“He comes for me,” said Andelusia. “I cannot be rid of him.”
“That is no man. What is it?”
“He calls them Sarcophages.” She shivered. “This one is Mogru; he is the worst. Even if the warlock’s other works are false, Mogru is real.”
From the darkness behind him, Saul and Ghurk emerged. Saul carried a grey man’s spear, and Ghurk a torch twenty breaths from dying. One look from Andelusia, and both men froze.
“Ghurk, stay here.” Rellen brandished his sword. “Come Saul. Bring your spear. I see a head that needs splitting.”
“No.” Andelusia clapped her palm against his chest. “Stay back. Only I can kill him.”
“You saved us.” He brushed her hand away. “Time we return the favor.”
She opened her mouth to protest, but he swept past her. The atrophy of the endless days of lying in his prison pit fell away, his heart roaring beneath his ratty grey shirt. With Saul trailing him, he shoved his way into the panicked mob, thundering. “Get out of here! Get out of the way!”

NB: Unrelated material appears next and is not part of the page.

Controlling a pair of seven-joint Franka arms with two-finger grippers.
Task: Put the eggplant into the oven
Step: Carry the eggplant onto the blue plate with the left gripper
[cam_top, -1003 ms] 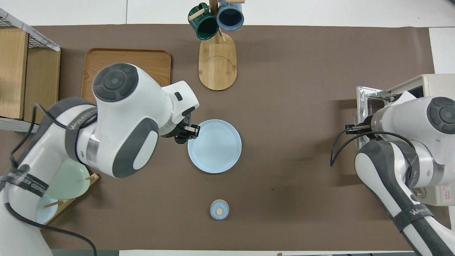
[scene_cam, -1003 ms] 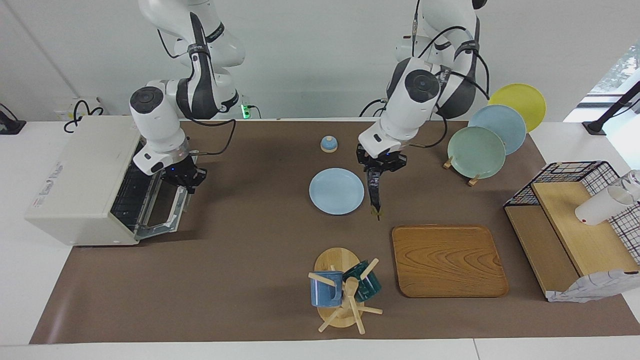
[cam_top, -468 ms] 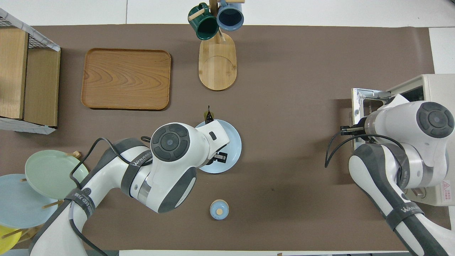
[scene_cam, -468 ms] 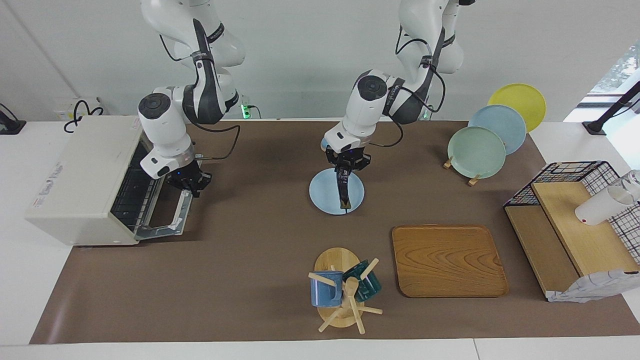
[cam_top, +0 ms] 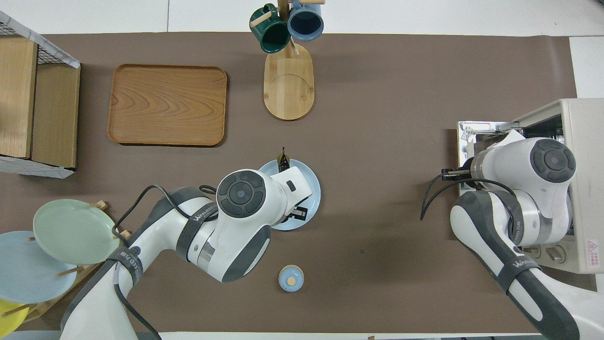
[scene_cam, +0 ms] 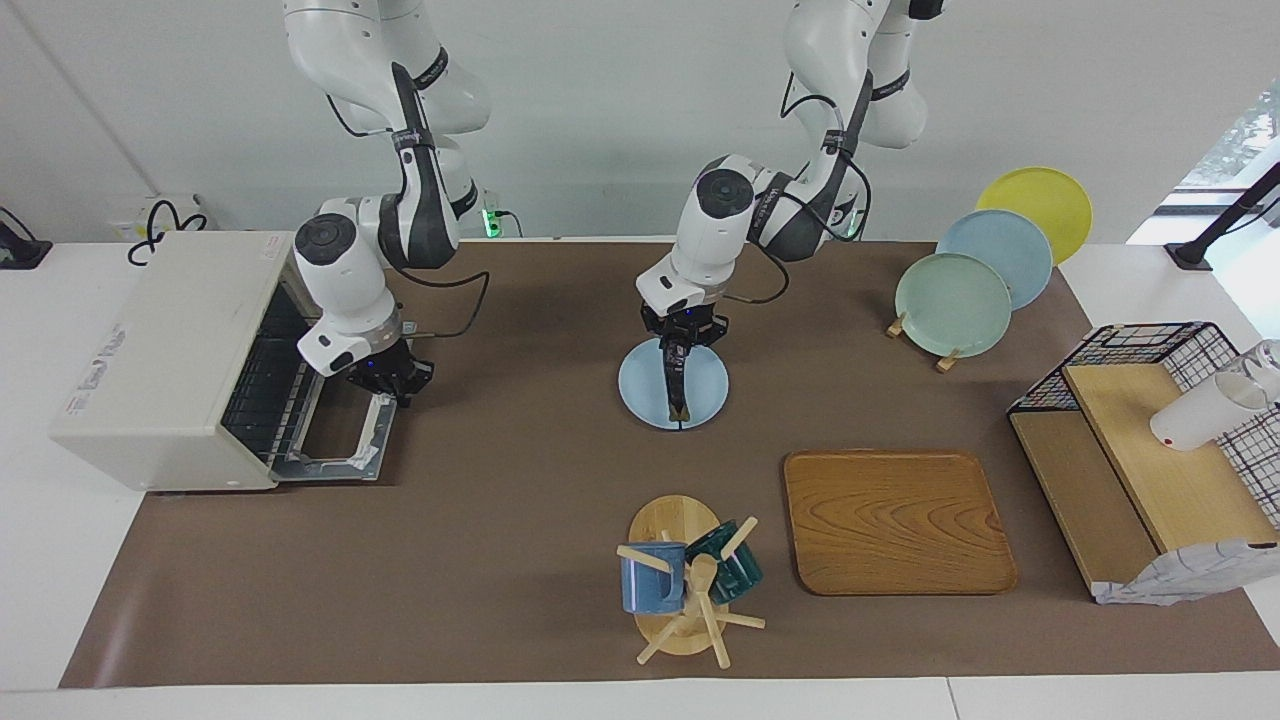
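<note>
Dark purple and long, the eggplant [scene_cam: 677,388] hangs straight down from the left gripper [scene_cam: 682,338], which is clamped on its top end. Its small green tip points down, just over the light blue plate [scene_cam: 708,392]. In the overhead view only that tip [cam_top: 283,160] peeks out past the arm, at the plate's rim [cam_top: 313,205].

The right gripper [scene_cam: 392,379] is at the open door [scene_cam: 335,432] of the cream-white oven [scene_cam: 160,350], which sits at the right arm's end of the table. One cannot tell if its fingers are apart or together. The door lies flat, and the wire rack [scene_cam: 262,388] shows inside.

A brown mat [scene_cam: 480,540] covers the white table. On it sit a wooden tray [scene_cam: 895,520], a mug stand [scene_cam: 690,585] with a blue and a green mug, and a small round blue lid [cam_top: 291,278]. Three plates [scene_cam: 955,300] stand in a rack near the left arm. The wall is plain white.
</note>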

The swim across the cavern took an eon in his mind. As he pressed forward, a thousand men rushed against him, maniacally afraid of Mogru. Some tried to hide in the shadows while others toppled to their doom as they fled across the narrow black bridge. At last, after slogging through many hundred men, he staggered and slowed. The sea of Thillrians parted, and he stood face to mask with Mogru. The undying spectacle of metal and bone stared him down, and Rellen’s sword quivered like a twig in his grasp.
“What are you?” he growled, but the monster gave no answer.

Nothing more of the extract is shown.